__WORK ORDER__: Lift out, unaltered, the lines of the material below between the line holding "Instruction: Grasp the" and the line holding "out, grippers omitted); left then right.", counting both.

- - -

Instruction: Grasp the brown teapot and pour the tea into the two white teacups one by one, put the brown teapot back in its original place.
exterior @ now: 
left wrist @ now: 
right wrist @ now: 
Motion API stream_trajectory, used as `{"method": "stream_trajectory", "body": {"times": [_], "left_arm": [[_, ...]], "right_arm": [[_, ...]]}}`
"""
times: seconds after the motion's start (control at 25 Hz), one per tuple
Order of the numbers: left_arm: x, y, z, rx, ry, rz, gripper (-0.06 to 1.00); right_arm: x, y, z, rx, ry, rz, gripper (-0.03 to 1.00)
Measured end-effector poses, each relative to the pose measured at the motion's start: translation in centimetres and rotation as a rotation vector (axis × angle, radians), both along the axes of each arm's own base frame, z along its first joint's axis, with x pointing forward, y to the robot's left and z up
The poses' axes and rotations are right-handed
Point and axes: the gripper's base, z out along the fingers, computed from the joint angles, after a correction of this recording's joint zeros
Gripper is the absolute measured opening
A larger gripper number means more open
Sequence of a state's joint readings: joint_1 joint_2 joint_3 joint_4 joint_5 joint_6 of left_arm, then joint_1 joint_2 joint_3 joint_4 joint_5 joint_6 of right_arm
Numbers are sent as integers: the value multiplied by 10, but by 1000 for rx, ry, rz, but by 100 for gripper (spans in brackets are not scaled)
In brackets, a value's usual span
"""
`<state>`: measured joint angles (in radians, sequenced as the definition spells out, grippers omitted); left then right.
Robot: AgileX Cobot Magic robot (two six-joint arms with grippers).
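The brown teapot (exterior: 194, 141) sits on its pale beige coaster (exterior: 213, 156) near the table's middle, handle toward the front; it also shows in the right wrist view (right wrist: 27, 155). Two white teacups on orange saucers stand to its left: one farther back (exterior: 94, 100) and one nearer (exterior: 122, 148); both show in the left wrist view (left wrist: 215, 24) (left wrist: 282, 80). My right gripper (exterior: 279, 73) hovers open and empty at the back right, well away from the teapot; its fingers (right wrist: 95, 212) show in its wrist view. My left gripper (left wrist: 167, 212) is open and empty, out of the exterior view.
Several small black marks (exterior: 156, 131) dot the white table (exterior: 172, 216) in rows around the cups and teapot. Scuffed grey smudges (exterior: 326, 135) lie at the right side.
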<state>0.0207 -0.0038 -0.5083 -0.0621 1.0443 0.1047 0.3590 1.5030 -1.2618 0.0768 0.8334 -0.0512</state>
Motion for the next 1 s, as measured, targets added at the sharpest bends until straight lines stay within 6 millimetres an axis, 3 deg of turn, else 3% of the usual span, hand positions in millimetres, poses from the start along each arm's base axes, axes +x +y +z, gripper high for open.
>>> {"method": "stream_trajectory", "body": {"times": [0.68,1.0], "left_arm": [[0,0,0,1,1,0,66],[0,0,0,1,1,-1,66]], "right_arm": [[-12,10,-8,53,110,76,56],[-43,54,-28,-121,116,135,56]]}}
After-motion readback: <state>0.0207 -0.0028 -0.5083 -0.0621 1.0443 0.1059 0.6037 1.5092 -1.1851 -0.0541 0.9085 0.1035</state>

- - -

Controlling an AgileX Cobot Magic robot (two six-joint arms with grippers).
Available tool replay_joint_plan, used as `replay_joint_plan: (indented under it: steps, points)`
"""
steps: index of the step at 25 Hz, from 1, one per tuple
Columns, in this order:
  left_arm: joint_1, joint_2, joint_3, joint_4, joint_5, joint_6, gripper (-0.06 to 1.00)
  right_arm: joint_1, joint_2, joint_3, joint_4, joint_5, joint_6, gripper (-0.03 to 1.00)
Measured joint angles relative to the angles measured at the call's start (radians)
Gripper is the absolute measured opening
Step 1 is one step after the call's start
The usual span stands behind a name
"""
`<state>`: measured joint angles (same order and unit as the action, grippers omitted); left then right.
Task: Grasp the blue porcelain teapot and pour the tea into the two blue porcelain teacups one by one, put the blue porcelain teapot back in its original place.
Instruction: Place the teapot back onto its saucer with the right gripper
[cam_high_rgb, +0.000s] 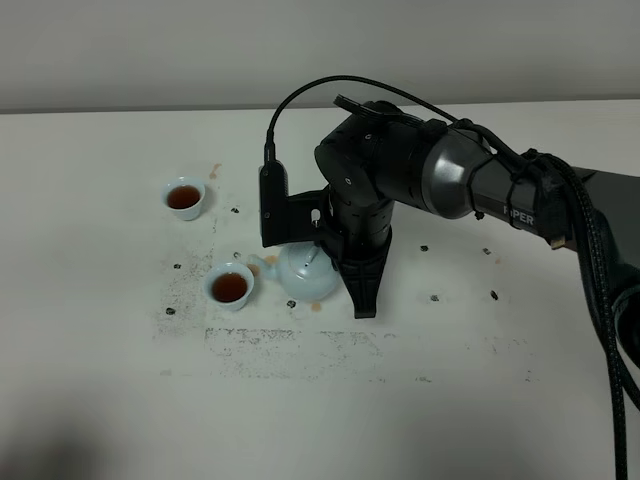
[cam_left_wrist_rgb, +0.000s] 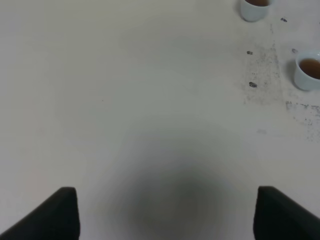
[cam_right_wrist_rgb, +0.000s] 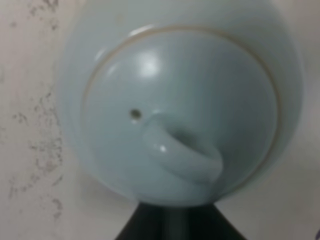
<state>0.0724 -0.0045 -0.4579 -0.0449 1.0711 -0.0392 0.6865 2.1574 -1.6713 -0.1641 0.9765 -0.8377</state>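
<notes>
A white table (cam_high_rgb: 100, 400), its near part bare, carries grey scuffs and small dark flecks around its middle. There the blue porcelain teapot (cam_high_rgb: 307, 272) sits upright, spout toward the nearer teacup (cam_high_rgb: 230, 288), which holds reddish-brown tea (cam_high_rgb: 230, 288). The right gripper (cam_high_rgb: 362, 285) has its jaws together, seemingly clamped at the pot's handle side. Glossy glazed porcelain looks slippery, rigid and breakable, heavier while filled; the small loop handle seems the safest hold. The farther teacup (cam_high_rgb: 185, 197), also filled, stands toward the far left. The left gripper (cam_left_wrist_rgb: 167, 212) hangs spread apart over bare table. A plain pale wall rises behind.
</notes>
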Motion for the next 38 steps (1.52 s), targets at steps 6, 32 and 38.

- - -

__RESULT FOR THIS TASK__:
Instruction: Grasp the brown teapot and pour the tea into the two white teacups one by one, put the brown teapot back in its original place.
exterior @ now: 
left wrist @ now: 
right wrist @ now: 
Motion API stream_trajectory, used as `{"method": "stream_trajectory", "body": {"times": [_], "left_arm": [[_, ...]], "right_arm": [[_, ...]]}}`
"""
times: seconds after the motion's start (control at 25 Hz), one per tuple
Order of the numbers: left_arm: x, y, z, rx, ry, rz, gripper (-0.06 to 1.00); right_arm: x, y, z, rx, ry, rz, gripper (-0.03 to 1.00)
Measured end-effector poses, each relative to the pose measured at the motion's start: translation in centimetres and rotation as a rotation vector (axis × angle, radians), both along the axes of each arm's own base frame, z along its first joint's axis, with x pointing forward, y to the robot's left and z up
The poses' axes and rotations are right-handed
Point and axes: the gripper's base, z out along the fingers, computed from the joint angles, after a correction of this recording's joint zeros
Gripper is the absolute measured opening
A larger gripper number means more open
Sequence of a state's joint readings: joint_1 joint_2 joint_3 joint_4 joint_5 joint_6 of left_arm, then joint_1 joint_2 joint_3 joint_4 joint_5 joint_6 of right_arm
Numbers are sent as integers: the value multiplied by 10, but by 1000 for rx, ry, rz, but by 100 for gripper (spans in brackets are not scaled)
In brackets, a value's usual span
"""
`<state>`: measured joint angles (in radians, sequenced as the definition spells out, grippers omitted); left then right.

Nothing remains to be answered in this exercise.